Perception Subsystem
The Perception Subsystem executes five critical functions within the operational framework: pepper segmentation, coarse and fine pose estimation, peduncle segmentation, and peduncle point-of-interaction (POI) determination.
Image Acquisition and Pepper Segmentation

The system employs a Realsense D405 camera for primary image acquisition. Pepper identification utilizes a YOLOv8 instance segmentation model that effectively discriminates pepper objects from environmental elements. Following segmentation, the system identifies the proximally closest pepper specimen, extracts its mask, and correlates it with depth imaging to generate a three-dimensional point cloud representation.

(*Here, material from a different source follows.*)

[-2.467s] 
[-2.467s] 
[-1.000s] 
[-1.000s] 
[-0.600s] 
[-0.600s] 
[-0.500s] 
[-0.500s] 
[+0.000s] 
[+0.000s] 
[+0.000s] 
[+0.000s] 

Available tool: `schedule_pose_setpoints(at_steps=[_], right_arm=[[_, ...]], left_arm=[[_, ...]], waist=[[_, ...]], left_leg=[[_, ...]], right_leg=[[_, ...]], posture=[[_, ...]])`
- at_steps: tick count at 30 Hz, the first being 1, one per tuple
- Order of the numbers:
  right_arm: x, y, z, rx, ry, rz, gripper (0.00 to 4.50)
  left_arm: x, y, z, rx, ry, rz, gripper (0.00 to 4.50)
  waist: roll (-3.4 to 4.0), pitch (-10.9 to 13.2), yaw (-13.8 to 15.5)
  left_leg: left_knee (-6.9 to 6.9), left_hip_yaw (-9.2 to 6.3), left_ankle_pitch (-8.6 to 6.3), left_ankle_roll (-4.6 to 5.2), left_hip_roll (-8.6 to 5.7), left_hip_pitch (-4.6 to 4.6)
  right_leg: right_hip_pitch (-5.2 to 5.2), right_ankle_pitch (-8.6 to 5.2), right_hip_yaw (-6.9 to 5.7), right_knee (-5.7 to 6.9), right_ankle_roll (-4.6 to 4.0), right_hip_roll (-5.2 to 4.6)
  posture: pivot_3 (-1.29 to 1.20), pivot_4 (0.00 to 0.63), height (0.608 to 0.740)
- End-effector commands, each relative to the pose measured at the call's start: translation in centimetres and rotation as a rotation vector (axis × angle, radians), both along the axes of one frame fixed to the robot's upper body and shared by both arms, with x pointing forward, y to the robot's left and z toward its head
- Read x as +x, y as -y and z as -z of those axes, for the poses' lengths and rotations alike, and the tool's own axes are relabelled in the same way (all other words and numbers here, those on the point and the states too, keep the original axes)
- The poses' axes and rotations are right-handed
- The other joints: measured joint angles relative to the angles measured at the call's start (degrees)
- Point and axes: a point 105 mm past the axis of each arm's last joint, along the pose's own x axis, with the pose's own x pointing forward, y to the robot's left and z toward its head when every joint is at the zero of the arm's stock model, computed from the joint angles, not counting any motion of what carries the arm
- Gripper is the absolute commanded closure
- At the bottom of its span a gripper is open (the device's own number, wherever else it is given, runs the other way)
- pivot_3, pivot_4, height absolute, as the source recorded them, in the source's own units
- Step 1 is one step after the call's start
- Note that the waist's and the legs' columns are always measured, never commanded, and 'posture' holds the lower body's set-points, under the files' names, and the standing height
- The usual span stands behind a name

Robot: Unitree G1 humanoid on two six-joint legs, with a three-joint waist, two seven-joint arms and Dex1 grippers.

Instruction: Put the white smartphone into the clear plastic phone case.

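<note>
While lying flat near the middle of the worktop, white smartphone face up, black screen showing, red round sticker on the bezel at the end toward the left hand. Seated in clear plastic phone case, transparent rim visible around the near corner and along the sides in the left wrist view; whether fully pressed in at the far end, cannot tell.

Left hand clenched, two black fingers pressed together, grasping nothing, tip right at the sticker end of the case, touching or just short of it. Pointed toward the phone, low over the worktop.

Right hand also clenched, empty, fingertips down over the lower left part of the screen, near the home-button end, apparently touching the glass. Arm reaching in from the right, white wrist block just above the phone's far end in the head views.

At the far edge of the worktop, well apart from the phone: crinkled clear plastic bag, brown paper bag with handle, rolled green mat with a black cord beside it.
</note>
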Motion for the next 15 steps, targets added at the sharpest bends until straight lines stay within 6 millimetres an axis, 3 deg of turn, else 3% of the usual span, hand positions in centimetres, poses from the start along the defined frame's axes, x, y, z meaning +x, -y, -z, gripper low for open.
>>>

This process facilitates accurate centroid calculation of the target specimen.

Pepper Pose Estimation
The pose estimation procedure operates in two sequential phases:
- Coarse Pose Estimation:
- Leverages the YOLOv8-generated segmentation masks to isolate the pepper fruit point cloud
- Calculates the geometric centroid of the point cloud as the initial positional estimate
- Publishes this data via a unified ROS message format that encapsulates both positional and dimensional parameters
- Defines the pepper’s volumetric properties using cylindrical primitive representations
- Integrates both fruit and peduncle morphological data within a consolidated message structure
- Fine Pose Estimation:
- Refines the coarse pose using a custom superellipsoid fitting method.
- Activation occurs upon successful navigation to the pre-grasp position
- Provides high-precision spatial coordinates essential for grasp planning and execution
- Serves as the deterministic input for final manipulation operations

Peduncle Analysis and Interaction Point Determination
The peduncle segmentation module implements a YOLOv8 model specifically optimized for stem structure identification. The system extracts the medial axis of the segmented peduncle utilizing the Skimage Python library’s morphological functions. This axis is subsequently modeled through parabolic curve fitting.
The orientation determination employs least squares error analysis between the extracted medial axis points and the fitted parabolic curve to ascertain optimal vertical or horizontal alignment. The critical point-of-interaction for the cutting operation is algorithmically established at a position equivalent to half the total curve length, measured from the superior aspect of the pepper fruit.
Perception Subsystem – Fall Semester
The main changes made to the perception subsystem are in terms of 1) additional dataset collection, and 2) dual camera architecture.
- To gain better performance from our perception subsystem and train the YOLOv8 segmentation model further, we implemented a data collection and training routine outlined in (https://github.com/VADER-CMU/MLOps). We gathered 1.3k+ training examples by taking pictures of green peppers in indoor and outdoor situations, with lighting, orientation, and perspective variations. We then individually annotated each image with masks of the peduncle and the fruit, partially assisted using the Segment Anything Model (SAM). The resulting segmentation model for the fruit has an mAP@50 metric of 0.97 indoors, and 0.978 outdoors.
- To use the cutter camera fully, we included additional logic that runs pose estimation (via our current pipeline) on the cutter camera hardware, and integrated logic to process these pose estimates alongside the gripper camera pose estimates in the State Machine, which will be outlined below.
The final results of the segmentation model are outlined below.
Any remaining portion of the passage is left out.